Hal itu diutarakan Zulkifli saat dimintai komentar terkait putusan Pengadilan Rakyat Internasional (IPT) 1965 yang dikeluarkan pada Rabu (20/7) di Den Haag, Belanda, yang salah satu rekomendasinya adalah Indonesia harus meminta maaf kepada korban, penyintas dan keluarga tragedi 1965.

"Apa harus minta maaf? Kan tidak. Itu pengadilan yang tidak resmi dan tidak mengikat," kata Zulkifli selepas menghadiri Jambore Nasional Kader dan Pendekar Tapak Suci Putera Muhammadiyah di Bumi Perkemahan Wonogondang, Sleman, Jumat.

Lebih jauh, Zulkifli mengatakan apabila pemerintah Indonesia mengikuti rekomendasi tersebut dan menyampaikan permintaan maaf maka hal tersebut dinilainya sebagai sesuatu yang berlebihan.

"Saya kira begini, memang kita harus menyelesaikan pelanggaran ham masa lalu agar tidak ada beban sejarah. Tetapi jangan juga melakukan sesuatu yang berlebihan," katanya.

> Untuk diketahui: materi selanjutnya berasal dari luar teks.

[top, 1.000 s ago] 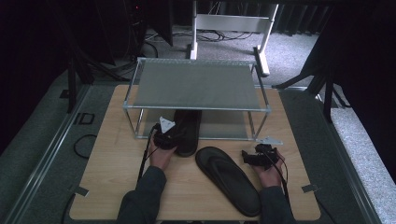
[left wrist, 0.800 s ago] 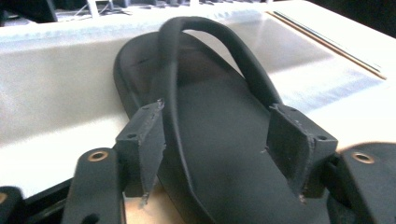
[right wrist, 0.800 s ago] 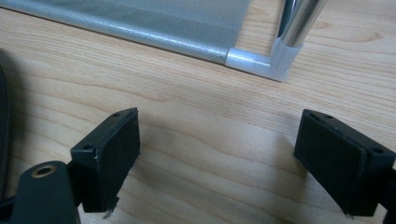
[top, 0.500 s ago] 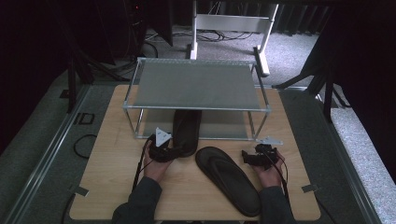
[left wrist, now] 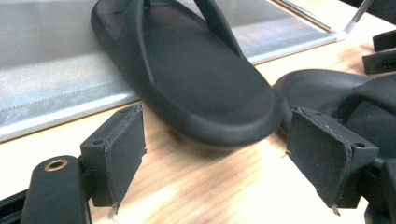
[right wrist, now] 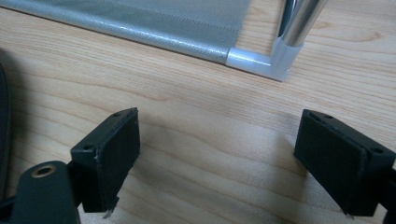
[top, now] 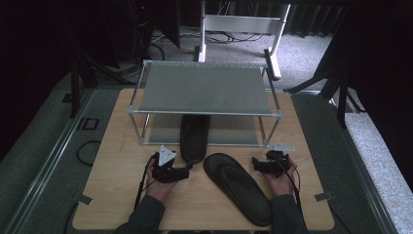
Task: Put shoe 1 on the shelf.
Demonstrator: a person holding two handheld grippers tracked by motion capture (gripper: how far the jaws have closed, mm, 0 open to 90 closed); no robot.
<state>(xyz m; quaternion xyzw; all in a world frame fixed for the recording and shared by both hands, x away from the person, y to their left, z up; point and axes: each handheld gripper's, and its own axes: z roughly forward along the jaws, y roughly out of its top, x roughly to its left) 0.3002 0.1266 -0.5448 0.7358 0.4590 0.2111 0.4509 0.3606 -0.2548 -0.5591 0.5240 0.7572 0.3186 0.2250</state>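
The two-tier metal rack [top: 207,90] at the far middle of the wooden table [top: 112,195] serves as the landmark here. In front of its left leg the left tongs [top: 187,169] lie in the person's left hand [top: 160,187]. Their jaws have just been opening and now stand wide apart with nothing between them; in the left gripper view the pads [left wrist: 119,151] sit clear of the heel of the first black flip-flop [left wrist: 196,79]. That flip-flop [top: 195,136] rests with its toe end on the rack's lower shelf [top: 163,131] and its heel sticking out over the table, just ahead of the left tongs. In front of the rack and right of centre, the second black flip-flop [top: 238,187] lies flat on the table, angled toward the near right edge. Right of it, before the rack's right front leg [right wrist: 292,35], the right tongs [top: 254,163] are held in the right hand [top: 280,183], also wide open on bare wood, empty.
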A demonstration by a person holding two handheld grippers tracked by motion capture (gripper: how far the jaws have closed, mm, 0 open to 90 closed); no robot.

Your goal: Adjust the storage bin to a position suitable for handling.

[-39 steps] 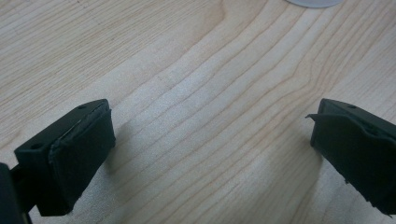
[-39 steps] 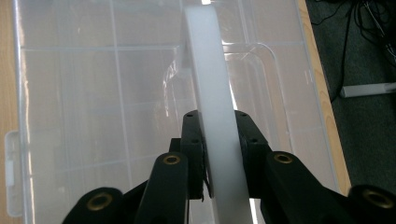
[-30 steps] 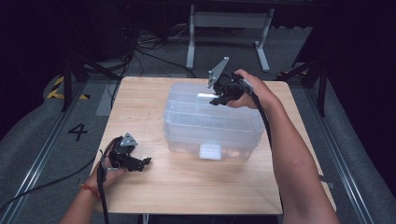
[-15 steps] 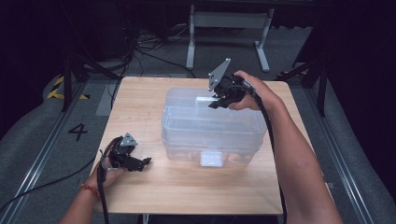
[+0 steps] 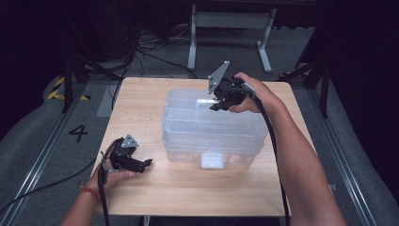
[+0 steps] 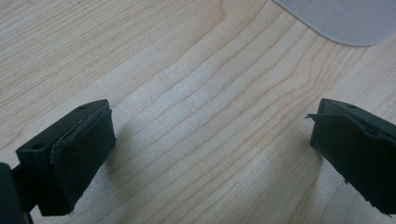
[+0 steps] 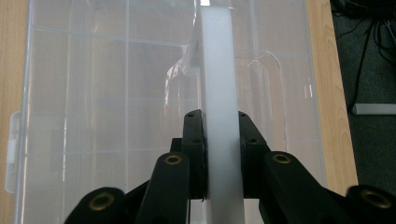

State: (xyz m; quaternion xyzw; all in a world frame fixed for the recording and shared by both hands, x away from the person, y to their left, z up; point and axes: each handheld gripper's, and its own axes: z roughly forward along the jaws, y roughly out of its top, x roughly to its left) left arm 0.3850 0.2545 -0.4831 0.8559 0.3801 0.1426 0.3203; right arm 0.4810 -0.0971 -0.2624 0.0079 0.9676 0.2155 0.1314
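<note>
A clear plastic compartment box (image 5: 211, 127) stands on the middle of the wooden table (image 5: 141, 103), its white latch (image 5: 211, 160) facing the near edge. At the box's far side my right gripper (image 5: 217, 102) is shut on the box's white handle (image 7: 215, 56), which stands on edge between the jaws (image 7: 219, 121) over the divided box (image 7: 93, 93). My left gripper (image 5: 143, 163) rests low on the table at the front left, apart from the box. Its jaws stand wide open (image 6: 210, 144) over bare wood, with a corner of the box (image 6: 341, 18) just ahead.
Beyond the table are a dark floor with cables (image 5: 141, 42), a white metal stand (image 5: 230, 28) at the back, and floor rails (image 5: 42, 155) on the left. Bare wood lies in front of the box and along the table's left side.
The box's near side and latch have shifted a little toward the front edge. My right gripper has come slightly down and nearer with the handle. The left gripper has stayed put.
</note>
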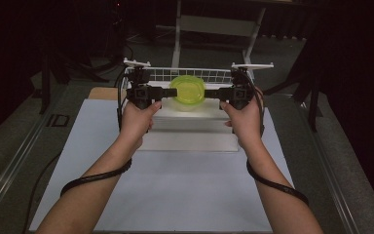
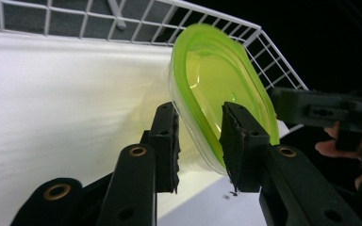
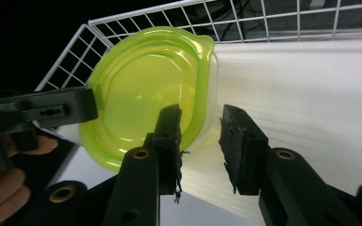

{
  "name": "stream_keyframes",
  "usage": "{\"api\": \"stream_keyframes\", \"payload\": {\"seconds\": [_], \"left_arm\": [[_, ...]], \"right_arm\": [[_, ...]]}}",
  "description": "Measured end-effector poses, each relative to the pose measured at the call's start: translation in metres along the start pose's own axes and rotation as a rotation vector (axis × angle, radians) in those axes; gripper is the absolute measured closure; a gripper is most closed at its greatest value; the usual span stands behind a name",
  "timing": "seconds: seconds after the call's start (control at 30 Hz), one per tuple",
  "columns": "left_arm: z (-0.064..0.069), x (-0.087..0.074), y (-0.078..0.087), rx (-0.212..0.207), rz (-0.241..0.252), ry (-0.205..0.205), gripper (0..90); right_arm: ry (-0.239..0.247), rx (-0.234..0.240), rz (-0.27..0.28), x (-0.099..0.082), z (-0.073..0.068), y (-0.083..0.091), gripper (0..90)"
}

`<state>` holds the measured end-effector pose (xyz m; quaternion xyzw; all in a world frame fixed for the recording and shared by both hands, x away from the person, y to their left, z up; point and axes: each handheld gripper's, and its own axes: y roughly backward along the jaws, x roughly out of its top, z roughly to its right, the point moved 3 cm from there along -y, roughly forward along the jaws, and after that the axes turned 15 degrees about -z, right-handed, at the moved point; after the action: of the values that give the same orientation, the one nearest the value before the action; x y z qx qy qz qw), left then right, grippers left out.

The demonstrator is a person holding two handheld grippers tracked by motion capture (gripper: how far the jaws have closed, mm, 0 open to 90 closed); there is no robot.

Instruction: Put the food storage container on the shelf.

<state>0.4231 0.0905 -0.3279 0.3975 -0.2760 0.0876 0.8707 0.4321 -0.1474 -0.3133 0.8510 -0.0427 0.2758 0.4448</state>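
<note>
Nearest, two forearms with looped cables reach over the white table (image 1: 175, 195). Left gripper (image 1: 161, 92) sits at the left edge of the green-lidded clear container (image 1: 187, 91), right gripper (image 1: 215, 93) at its right edge. Both sets of jaws straddle the container's rim, but a gap shows between pads and plastic, so each is slack, not clamping. The container rests on a white tray (image 1: 190, 124) in front of the wire basket (image 1: 195, 74) at the far side. No readable writing or brand on lid or tools.
</note>
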Motion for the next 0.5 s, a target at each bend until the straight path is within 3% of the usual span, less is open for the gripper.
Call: {"api": "stream_keyframes", "payload": {"seconds": [0.17,0.27,0.4,0.47,0.5], "left_arm": [[-0.002,0.006,-0.003,0.066,0.004,-0.033,53.1],[-0.004,0.008,-0.001,0.080,0.030,-0.047,42.0],[-0.004,0.008,0.003,0.080,0.058,-0.070,34.4],[-0.002,0.005,0.011,0.059,0.103,-0.117,28.8],[-0.002,0.005,0.011,0.059,0.103,-0.117,27.5]], "right_arm": [[0.014,0.015,-0.006,-0.003,-0.001,-0.002,67.4],[0.036,0.015,0.004,-0.006,-0.002,-0.003,65.7],[0.060,0.020,0.007,-0.009,-0.004,-0.003,65.6],[0.079,0.024,0.010,-0.013,-0.006,-0.003,65.8],[0.079,0.024,0.010,-0.013,-0.006,-0.003,65.8]]}}
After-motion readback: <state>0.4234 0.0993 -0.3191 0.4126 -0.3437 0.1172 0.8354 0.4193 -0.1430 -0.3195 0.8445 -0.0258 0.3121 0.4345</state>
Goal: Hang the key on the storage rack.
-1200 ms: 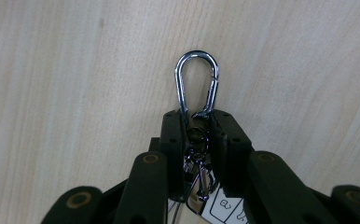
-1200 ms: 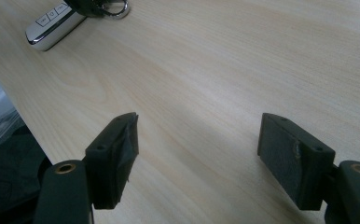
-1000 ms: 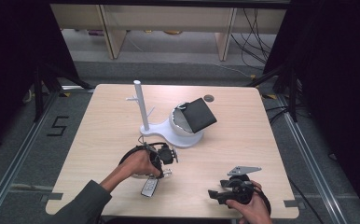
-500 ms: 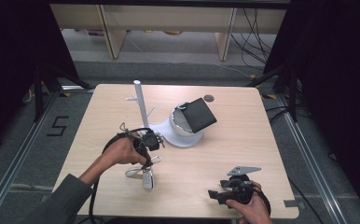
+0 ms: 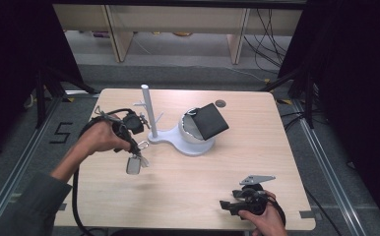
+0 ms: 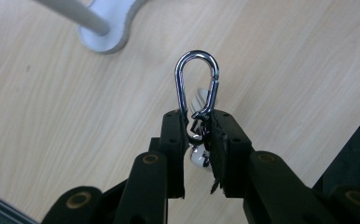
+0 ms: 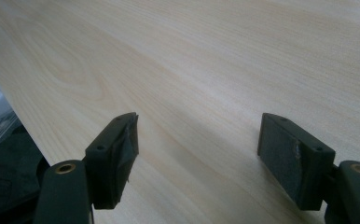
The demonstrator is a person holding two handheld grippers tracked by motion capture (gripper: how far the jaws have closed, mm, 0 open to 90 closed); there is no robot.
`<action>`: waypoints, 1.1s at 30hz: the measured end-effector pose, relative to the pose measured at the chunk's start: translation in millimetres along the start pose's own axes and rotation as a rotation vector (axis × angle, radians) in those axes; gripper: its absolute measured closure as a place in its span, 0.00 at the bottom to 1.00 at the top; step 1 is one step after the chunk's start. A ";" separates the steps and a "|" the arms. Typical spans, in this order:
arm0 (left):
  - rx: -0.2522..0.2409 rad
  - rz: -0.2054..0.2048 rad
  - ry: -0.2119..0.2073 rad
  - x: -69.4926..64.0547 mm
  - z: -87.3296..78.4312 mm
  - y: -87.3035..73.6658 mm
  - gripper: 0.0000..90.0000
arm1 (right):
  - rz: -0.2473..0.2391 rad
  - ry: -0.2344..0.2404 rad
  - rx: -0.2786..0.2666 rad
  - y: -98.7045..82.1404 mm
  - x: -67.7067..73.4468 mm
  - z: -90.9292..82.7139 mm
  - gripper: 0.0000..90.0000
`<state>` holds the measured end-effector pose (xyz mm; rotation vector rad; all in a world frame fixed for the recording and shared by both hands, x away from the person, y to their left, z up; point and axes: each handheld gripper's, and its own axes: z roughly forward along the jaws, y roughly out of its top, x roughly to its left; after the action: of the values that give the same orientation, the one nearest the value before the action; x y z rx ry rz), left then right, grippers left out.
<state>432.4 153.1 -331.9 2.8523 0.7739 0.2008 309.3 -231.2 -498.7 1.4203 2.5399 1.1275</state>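
The carabiner point(image 6: 197, 86) is polished metal, chrome-bright and mirror-smooth, catching white highlights along its loop. The jaws of the left gripper point(image 6: 197, 140) that clamp it look like matt black plastic with brass-coloured rivets, their pads a duller, slightly frayed rubbery facing. The right gripper point(image 7: 197, 154) shows the same matt black finish, its pads scuffed at the edges. The table point(image 5: 188, 187) is pale wood-grain laminate, smooth with a soft sheen. At 12 o'clock from the carabiner in the left gripper view, the stand point(image 6: 106, 35) looks like smooth white plastic, satin rather than glossy, with a matt grey-white post.
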 end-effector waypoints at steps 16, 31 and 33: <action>-0.037 -0.142 0.057 46.7 -38.4 -3.6 0.84 | 0.024 0.006 0.006 0.1 1.6 -0.6 0.33; -0.068 -0.211 0.086 69.2 -53.3 13.6 0.84 | 0.006 0.007 0.003 0.1 0.8 0.2 0.33; -0.075 -0.221 0.090 72.1 -53.7 15.2 0.84 | 0.013 0.009 0.010 -0.1 1.5 0.1 0.33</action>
<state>492.0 184.4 -270.4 2.6774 1.0674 0.3205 308.4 -230.1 -498.4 1.4393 2.5492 1.1277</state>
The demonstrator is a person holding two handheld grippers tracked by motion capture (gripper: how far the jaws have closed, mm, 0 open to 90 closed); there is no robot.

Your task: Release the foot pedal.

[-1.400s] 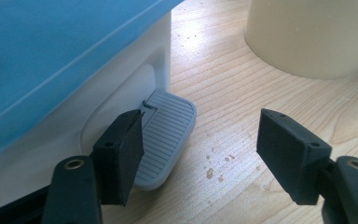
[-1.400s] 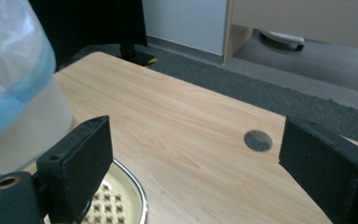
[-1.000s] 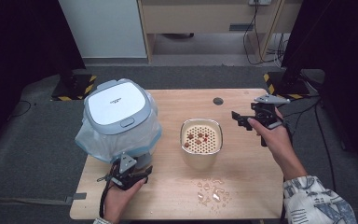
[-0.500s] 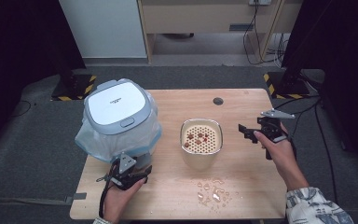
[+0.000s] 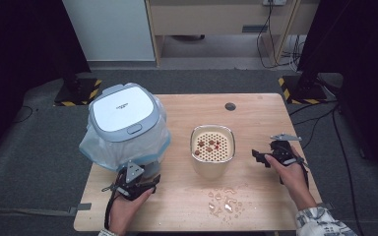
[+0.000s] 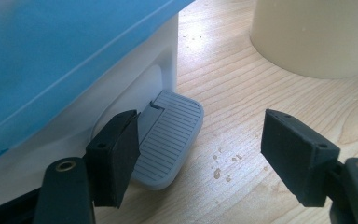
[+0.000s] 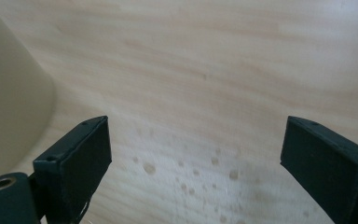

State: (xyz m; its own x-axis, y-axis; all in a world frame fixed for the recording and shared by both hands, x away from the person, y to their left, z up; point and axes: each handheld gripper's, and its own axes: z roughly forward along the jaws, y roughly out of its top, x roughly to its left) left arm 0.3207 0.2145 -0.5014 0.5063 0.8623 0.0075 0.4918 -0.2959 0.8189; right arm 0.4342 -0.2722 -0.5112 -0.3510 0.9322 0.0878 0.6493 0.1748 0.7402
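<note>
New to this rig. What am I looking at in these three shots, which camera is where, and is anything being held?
There is no robot arm: a person holds a handheld two-finger gripper in each hand at a wooden table. The high view is from a fixed camera above the person's side, looking forward and down. The other two pictures come from cameras riding on the grippers, looking along their black fingers.

On the table stands a pedal bin with a grey-white lid and a blue bag liner, and beside it a beige container with a perforated insert holding a few brownish bits. Water drops lie in front of the container.

The left gripper is open at the bin's grey foot pedal; one finger is beside it, nothing gripped. The right gripper is open and empty, low over the table right of the container.
</note>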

Pasalnya apabila pemerintah menyampaikan permintaan maaf, hal tersebut tak ubahnya mengorek kembali luka masa lalu.

"Keadaan yang sudah baik ini, luka lama yang dalam jangan kita korek-korek terus. Saya setuju kita menyelesaikan pelanggaran HAM berat, tapi jangan membangkitkan luka lama yg tentu akan membuat sulit berbagai pihak," katanya.

"Selesaikan pelanggaran HAM masa lalu tidak dengan memaksakan kehendak dari satu pihak atau pihak lainnya," pungkas Zulkifli.